No livro Alfaletrar: toda criança pode aprender a ler e a escrever (2020), Magda Soares explica que a consciência fonológica, associada à aprendizagem das letras, seria composta por três níveis:

– Lexical: supõe a compreensão tanto do conceito de palavra na escrita (limitada por espaços em branco), como a percepção de que a cadeia de sons que que a compõe pode ser igual a outras (rimas e aliterações);

  • – Silábica: a palavra pode ser dividida em partes menores, sílabas;

– Fonêmica: as sílabas, que compõem as palavras, são formadas por unidades menores de sons – os fonemas. Aqui temos a consolidação da correspondência som-letra.

Consciência grafofonêmica

Enquanto temos esse processo na escrita, a consciência grafofonêmica desenvolve-se à medida em que a criança avança em seu conhecimento das relações fonemas-letras, atingindo a fase alfabética e incorporando as regras básicas de ortografia. 

“Penso que, como Magda Soares, uma vez atingida a hipótese de escrita alfabética – eu diria que já quando a criança está silábico-alfabética –, a escola precisa ajudá-la a conhecer as diferentes relações entre grafemas e sons, com todas as estruturas silábicas de nossa língua”, salienta Artur.

Leia esta reportagem para entender outros termos e explicações importantes do processo de alfabetização.

Atividades contextualizadas e de pareamento

Ainda que ambas as professoras estejam com turmas do 1º ano do Fundamental, a realidade de Ermita é bem diferente da de Caroline.  “A maior parte da turma, 19 alunos [de 25] não sabem diferenciar letras de números”, conta. 

Após uma boa sondagem, Ermita iniciou o ano investindo em atividades variadas, com projetos de leitura e escrita, uso de jogos e brincadeiras e trabalho colaborativo. Em paralelo, duas vezes por semana, no contraturno escolar, ela tem a oportunidade de continuar o trabalho com mais estratégias para o avanço das crianças. Nesse momento, além do foco em leitura e escrita, elas também terão projetos envolvendo outros componentes curriculares. 

Essas propostas sempre surgem dentro de contextos sociais de escrita, assim como Magna e Caroline fazem. “Tudo tem de ser contextualizado. Eu apresento o todo. Por exemplo, eu trabalhei a cantiga Galinha do Vizinho. Cantamos duas ou três vezes até eles memorizarem a letra. Depois, eu fui para algumas partes [focando em palavras começando com determinada letra]”, lembra Ermita. A estratégia pode ser utilizada com textos de outros gêneros que tenham sido compartilhados com as crianças.

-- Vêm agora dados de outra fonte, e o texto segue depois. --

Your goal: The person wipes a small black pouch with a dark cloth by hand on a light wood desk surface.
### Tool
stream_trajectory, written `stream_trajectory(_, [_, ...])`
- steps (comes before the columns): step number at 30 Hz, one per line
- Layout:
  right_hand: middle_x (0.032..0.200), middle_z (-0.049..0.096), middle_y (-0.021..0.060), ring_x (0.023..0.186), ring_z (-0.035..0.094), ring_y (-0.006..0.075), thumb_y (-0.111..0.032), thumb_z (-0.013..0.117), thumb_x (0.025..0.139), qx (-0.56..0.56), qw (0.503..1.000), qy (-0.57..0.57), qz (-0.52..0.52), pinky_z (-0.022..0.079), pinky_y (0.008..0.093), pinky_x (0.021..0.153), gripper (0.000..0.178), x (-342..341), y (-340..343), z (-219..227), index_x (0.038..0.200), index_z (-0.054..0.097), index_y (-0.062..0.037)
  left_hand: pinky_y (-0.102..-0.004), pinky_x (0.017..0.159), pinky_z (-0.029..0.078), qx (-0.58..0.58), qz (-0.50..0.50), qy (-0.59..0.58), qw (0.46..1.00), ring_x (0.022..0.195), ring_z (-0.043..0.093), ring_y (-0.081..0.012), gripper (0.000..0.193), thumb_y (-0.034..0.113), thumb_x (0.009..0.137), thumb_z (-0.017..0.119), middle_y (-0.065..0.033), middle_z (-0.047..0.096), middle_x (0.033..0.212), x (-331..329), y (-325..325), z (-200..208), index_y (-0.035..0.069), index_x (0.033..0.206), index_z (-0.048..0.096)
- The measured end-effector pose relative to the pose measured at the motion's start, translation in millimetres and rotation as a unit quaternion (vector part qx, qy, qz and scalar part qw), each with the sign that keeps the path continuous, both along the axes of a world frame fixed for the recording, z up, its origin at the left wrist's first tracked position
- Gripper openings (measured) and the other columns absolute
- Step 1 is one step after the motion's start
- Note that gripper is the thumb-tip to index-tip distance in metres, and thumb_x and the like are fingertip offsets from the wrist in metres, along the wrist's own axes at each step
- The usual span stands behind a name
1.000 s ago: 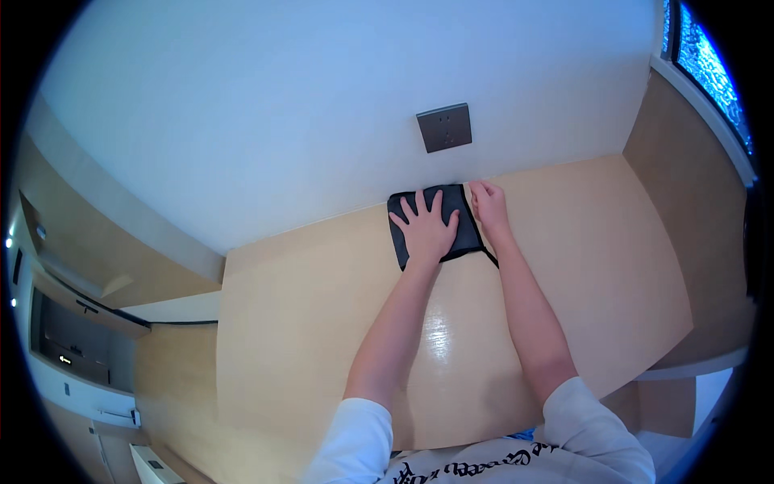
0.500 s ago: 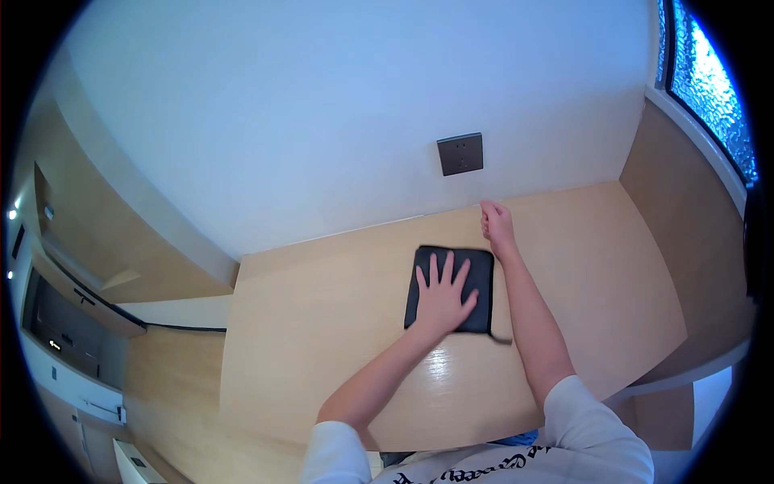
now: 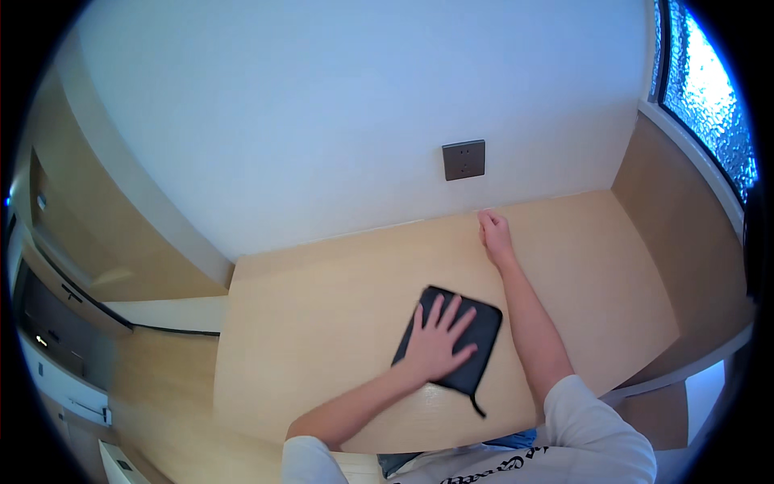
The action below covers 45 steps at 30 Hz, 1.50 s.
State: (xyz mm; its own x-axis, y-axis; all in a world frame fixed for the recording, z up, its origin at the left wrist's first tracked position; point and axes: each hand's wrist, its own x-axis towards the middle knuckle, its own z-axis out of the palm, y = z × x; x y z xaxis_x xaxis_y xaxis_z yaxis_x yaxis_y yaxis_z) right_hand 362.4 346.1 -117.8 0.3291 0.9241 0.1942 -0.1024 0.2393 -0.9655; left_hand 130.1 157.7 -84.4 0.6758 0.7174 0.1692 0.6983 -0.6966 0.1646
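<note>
A flat black zip case (image 3: pixel 482 335) lies on the pale wooden table (image 3: pixel 322 323), turned at an angle, its short pull strap hanging toward the near edge. Spread flat across its top is my left hand (image 3: pixel 435 343), fingers apart and pressing on the cover. To the far right of the case, my right hand (image 3: pixel 496 234) rests on the table near the wall, its fingers curled closed. Whether anything is inside those curled fingers cannot be seen.
A dark wall socket (image 3: pixel 463 160) sits on the white wall just beyond my right hand. At right, a wooden side panel (image 3: pixel 677 185) rises beneath a bright textured window (image 3: pixel 705 89). Past the table's left edge lies a wooden floor (image 3: pixel 161 379).
The case has slid nearer to me under my left hand and rotated clockwise, so its strap points further down. My right hand stays near the wall.
</note>
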Motion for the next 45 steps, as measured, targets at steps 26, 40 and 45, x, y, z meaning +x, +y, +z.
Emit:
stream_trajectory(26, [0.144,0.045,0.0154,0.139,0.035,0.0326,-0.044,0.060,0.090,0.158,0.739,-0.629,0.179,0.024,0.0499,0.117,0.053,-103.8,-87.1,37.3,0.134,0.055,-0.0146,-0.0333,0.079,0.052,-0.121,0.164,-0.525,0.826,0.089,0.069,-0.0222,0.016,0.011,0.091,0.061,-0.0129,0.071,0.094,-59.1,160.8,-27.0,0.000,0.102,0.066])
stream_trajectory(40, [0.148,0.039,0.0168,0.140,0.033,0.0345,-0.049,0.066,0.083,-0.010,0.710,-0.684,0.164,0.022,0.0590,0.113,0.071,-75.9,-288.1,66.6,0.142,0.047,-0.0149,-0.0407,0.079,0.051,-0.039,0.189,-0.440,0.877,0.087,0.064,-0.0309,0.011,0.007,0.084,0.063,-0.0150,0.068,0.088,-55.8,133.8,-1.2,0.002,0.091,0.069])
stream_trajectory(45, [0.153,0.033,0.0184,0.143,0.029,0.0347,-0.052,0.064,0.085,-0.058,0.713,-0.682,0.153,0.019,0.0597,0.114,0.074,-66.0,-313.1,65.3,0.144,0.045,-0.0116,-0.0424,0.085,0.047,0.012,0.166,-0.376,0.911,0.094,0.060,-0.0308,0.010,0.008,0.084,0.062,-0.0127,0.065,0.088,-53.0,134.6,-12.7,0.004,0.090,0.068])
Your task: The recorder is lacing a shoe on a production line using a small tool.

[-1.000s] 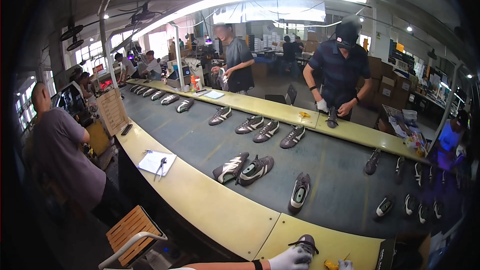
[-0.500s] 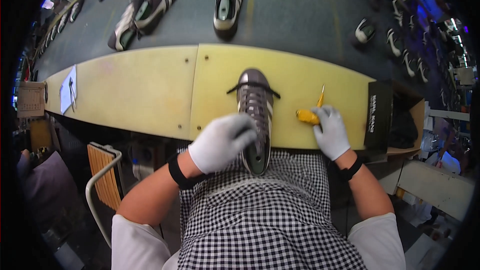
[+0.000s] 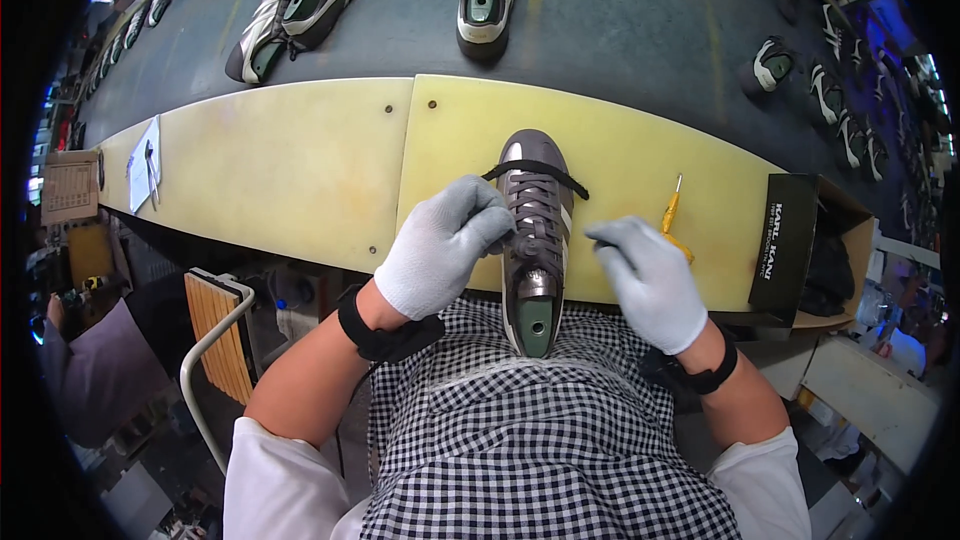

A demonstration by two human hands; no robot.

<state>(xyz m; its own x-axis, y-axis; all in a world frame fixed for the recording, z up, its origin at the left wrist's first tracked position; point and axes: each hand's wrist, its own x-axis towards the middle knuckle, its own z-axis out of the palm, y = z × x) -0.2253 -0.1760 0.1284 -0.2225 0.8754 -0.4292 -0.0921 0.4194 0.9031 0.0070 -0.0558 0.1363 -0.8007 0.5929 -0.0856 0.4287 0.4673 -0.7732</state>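
Note:
A dark grey sneaker [image 3: 538, 225] with pale side stripes lies on the yellow table edge, toe away from me, its heel reaching my checked apron. A dark lace [image 3: 530, 168] crosses its front. Inside the heel sits a green insert [image 3: 534, 328]. My left hand [image 3: 440, 245], in a white glove, is at the shoe's left side by the lacing, thumb and fingers pinched together; what they hold is hidden. My gloved right hand [image 3: 650, 280] hovers right of the shoe, apart from it, fingers stretched out and nothing in them. Beyond it lies a yellow-handled screwdriver [image 3: 673, 208], partly covered.
A dark conveyor belt [image 3: 400, 30] carries several similar shoes, with a pair [image 3: 300, 10] at left and a single shoe [image 3: 487, 2] ahead. A black-lidded cardboard box [image 3: 780, 240] stands at right. Papers with a pen [image 3: 145, 168] lie far left. A chair [image 3: 215, 325] is at lower left.
My right hand has come off the yellow screwdriver and moved left toward the shoe. The left hand has shifted from above the shoe's opening to beside the lacing.

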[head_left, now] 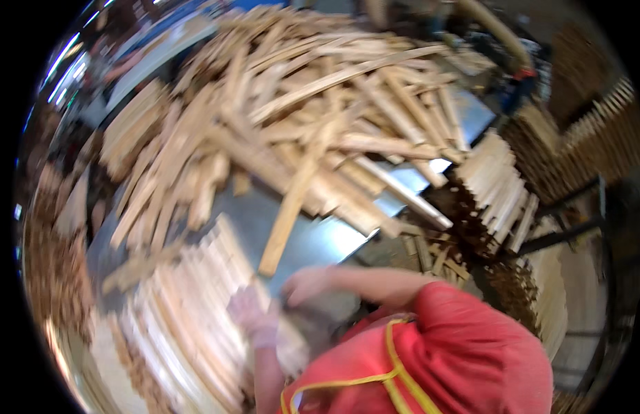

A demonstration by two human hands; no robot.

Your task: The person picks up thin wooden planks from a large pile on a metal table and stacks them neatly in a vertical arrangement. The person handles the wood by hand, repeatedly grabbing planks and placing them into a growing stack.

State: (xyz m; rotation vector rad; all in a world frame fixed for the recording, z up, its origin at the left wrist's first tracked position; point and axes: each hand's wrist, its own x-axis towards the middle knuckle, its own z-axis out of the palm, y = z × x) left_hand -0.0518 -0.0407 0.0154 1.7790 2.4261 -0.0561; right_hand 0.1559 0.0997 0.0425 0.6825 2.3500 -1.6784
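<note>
A row of pale wooden slats (189,310) lies side by side at the near left of the metal-topped table (254,210). My left hand (254,314), in what looks like a thin whitish glove, rests on the right part of this row with its fingers laid over the wood. Just to its right, my right hand (307,284) hovers by the table's near edge, apart from the slats. Motion smears its fingers, and I see nothing clearly held in it. Beyond both hands, one long slat (292,200) points toward me from the heap.
A large, jumbled heap of wooden slats (320,90) covers the table's far part. Stacked slats (499,186) stand off its right side, near a dark metal frame (561,238). Scrap pieces (437,255) lie below the right edge. Another bundle (134,127) sits at the far left.
</note>
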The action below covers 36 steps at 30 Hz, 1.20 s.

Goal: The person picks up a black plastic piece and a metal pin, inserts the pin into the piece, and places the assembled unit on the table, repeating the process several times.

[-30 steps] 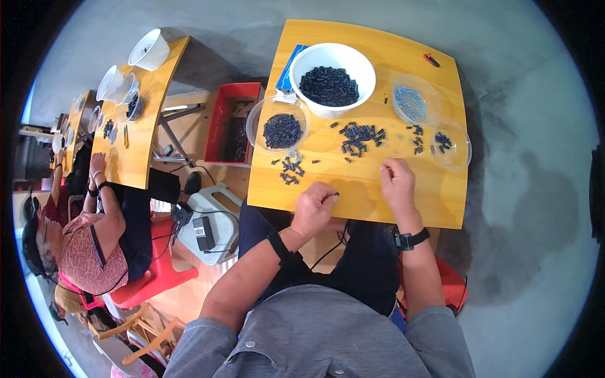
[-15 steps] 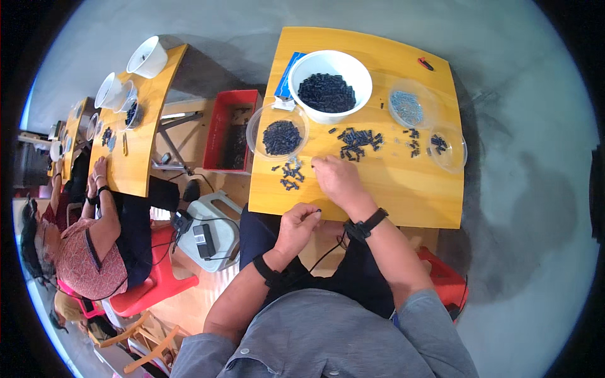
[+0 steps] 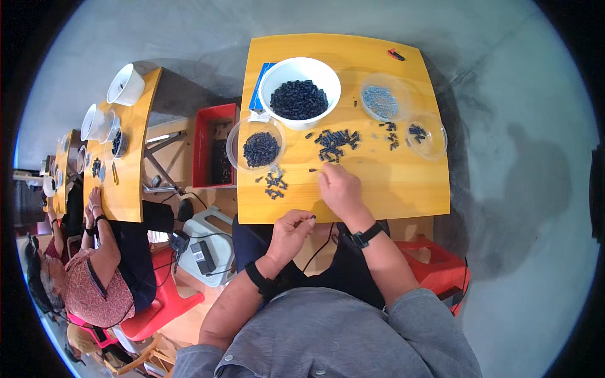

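Observation:
Near the table's front edge, my left hand pinches a small black plastic part between thumb and fingertips. My right hand is over the tabletop to the right of it, fingers drawn together; what they hold, if anything, is hidden. Just left of its fingertips is a single small black piece. Beyond that hand lies a loose pile of black cylindrical parts. To the left are scattered black parts with metal screws, below a clear round tub filled with similar dark parts.
A white bucket of black parts stands on the yellow table. Farther right are a clear tub of silvery screws, a clear shallow tub and a red-black tool. A red crate and a seated person are left.
My right hand has drawn back slightly toward me, leaving the small black piece in sight beside its fingertips. My left hand keeps its pinch. The whole view has shifted a little.

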Tool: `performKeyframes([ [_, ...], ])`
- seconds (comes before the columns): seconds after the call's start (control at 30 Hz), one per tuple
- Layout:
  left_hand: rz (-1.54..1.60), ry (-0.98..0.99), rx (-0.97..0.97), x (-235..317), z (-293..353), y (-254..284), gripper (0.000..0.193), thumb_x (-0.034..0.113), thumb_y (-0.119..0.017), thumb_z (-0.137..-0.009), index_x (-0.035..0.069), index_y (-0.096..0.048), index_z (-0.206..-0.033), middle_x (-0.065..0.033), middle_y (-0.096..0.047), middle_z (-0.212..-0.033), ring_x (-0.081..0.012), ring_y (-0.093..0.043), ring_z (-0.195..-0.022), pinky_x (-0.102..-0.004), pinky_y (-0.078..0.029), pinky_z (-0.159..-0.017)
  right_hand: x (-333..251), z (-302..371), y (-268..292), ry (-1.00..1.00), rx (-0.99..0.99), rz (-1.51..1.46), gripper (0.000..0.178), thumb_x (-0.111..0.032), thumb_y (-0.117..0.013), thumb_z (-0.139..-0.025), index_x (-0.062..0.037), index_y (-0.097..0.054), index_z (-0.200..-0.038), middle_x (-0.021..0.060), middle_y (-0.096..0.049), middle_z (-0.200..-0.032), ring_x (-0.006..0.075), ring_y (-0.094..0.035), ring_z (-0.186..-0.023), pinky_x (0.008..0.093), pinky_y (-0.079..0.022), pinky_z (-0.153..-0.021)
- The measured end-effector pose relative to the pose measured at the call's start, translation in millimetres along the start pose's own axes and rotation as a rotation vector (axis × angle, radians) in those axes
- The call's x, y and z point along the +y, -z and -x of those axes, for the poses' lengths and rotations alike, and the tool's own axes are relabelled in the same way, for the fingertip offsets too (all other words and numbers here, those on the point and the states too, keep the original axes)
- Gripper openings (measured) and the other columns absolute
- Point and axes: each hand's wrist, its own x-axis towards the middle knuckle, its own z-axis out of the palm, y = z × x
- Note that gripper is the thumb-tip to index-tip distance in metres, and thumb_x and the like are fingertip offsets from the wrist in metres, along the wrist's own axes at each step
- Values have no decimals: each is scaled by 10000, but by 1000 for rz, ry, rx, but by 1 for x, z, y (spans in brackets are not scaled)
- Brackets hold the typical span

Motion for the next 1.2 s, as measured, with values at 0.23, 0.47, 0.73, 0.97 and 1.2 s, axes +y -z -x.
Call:
performKeyframes([
  [0.23,36,52,42,-9,4,-14,136,77,-619,-867,-9,-626,-972,-32,-621,-766,-89,-582,-667,-225,-487,-612,65,16,51,-111,83,42,125,-94,-574,-818,-46,-596,-931,154,-589,-819,361,-595,-760,439,-487,-663],
  [0.47,31,33,-82,18,-4,-50,121,93,-606,-883,-1,-634,-955,-27,-616,-739,-87,-576,-638,-212,-480,-598,75,-9,56,-73,-38,-13,136,-125,-551,-833,-55,-602,-938,164,-591,-826,369,-595,-783,444,-484,-686],
  [0.73,-175,78,188,23,-38,-47,154,91,-629,-847,-26,-629,-947,-42,-619,-751,-103,-565,-624,-242,-474,-563,86,-16,44,-82,-148,70,89,-108,-522,-826,-33,-569,-839,171,-595,-799,357,-608,-696,466,-492,-649],
  [0.97,-110,-51,222,11,-49,-47,164,134,-638,-849,-2,-652,-939,-36,-607,-712,-83,-536,-572,-218,-428,-476,83,-13,45,27,-6,68,112,-87,-540,-832,-4,-540,-756,169,-584,-709,330,-603,-590,422,-498,-564],
  [1.2,10,-77,50,66,-25,-50,125,63,-614,-872,-16,-641,-966,-41,-663,-831,-72,-559,-631,-216,-474,-576,30,2,85,-547,-157,-945,104,-43,-536,-884,47,-587,-898,68,-600,-670,130,-595,-561,256,-498,-512],
])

Escrita espontânea e uso de brincadeiras

Ainda que os alunos não escrevam convencionalmente, Ermita ressalta a importância dos momentos de escrita espontânea. Para celebrar o Dia Internacional da Mulher, ela propôs que eles escrevessem, do jeito deles, uma carta para as mulheres de sua vida– alguns, por exemplo, fizeram garatujas. 

“É um pontapé inicial, a forma que entendem hoje que se dá a escrita”, destaca. Posteriormente, ela questiona o que eles escreveram e assume o papel de escriba. Os alunos têm então a oportunidade de comparar e refletir sobre a escrita e perceber que ela se dá por meio das letras. 

Como o aspecto lúdico é muito importante no ciclo de alfabetização, utilizar jogos e brincadeiras também é uma boa estratégia para construir aprendizagens significativas e engajar as crianças. Na sala de Caroline, há cantinhos com materiais para brincar, que podem ter relação com as atividades de leitura e escrita. 

“As crianças propõem o que pode ser, como uma padaria ou um supermercado. Como vivemos em uma sociedade em que a palavra está sempre presente, pensamos em quais placas precisamos ter. Então, temos essas escritas mais orgânicas”, finaliza.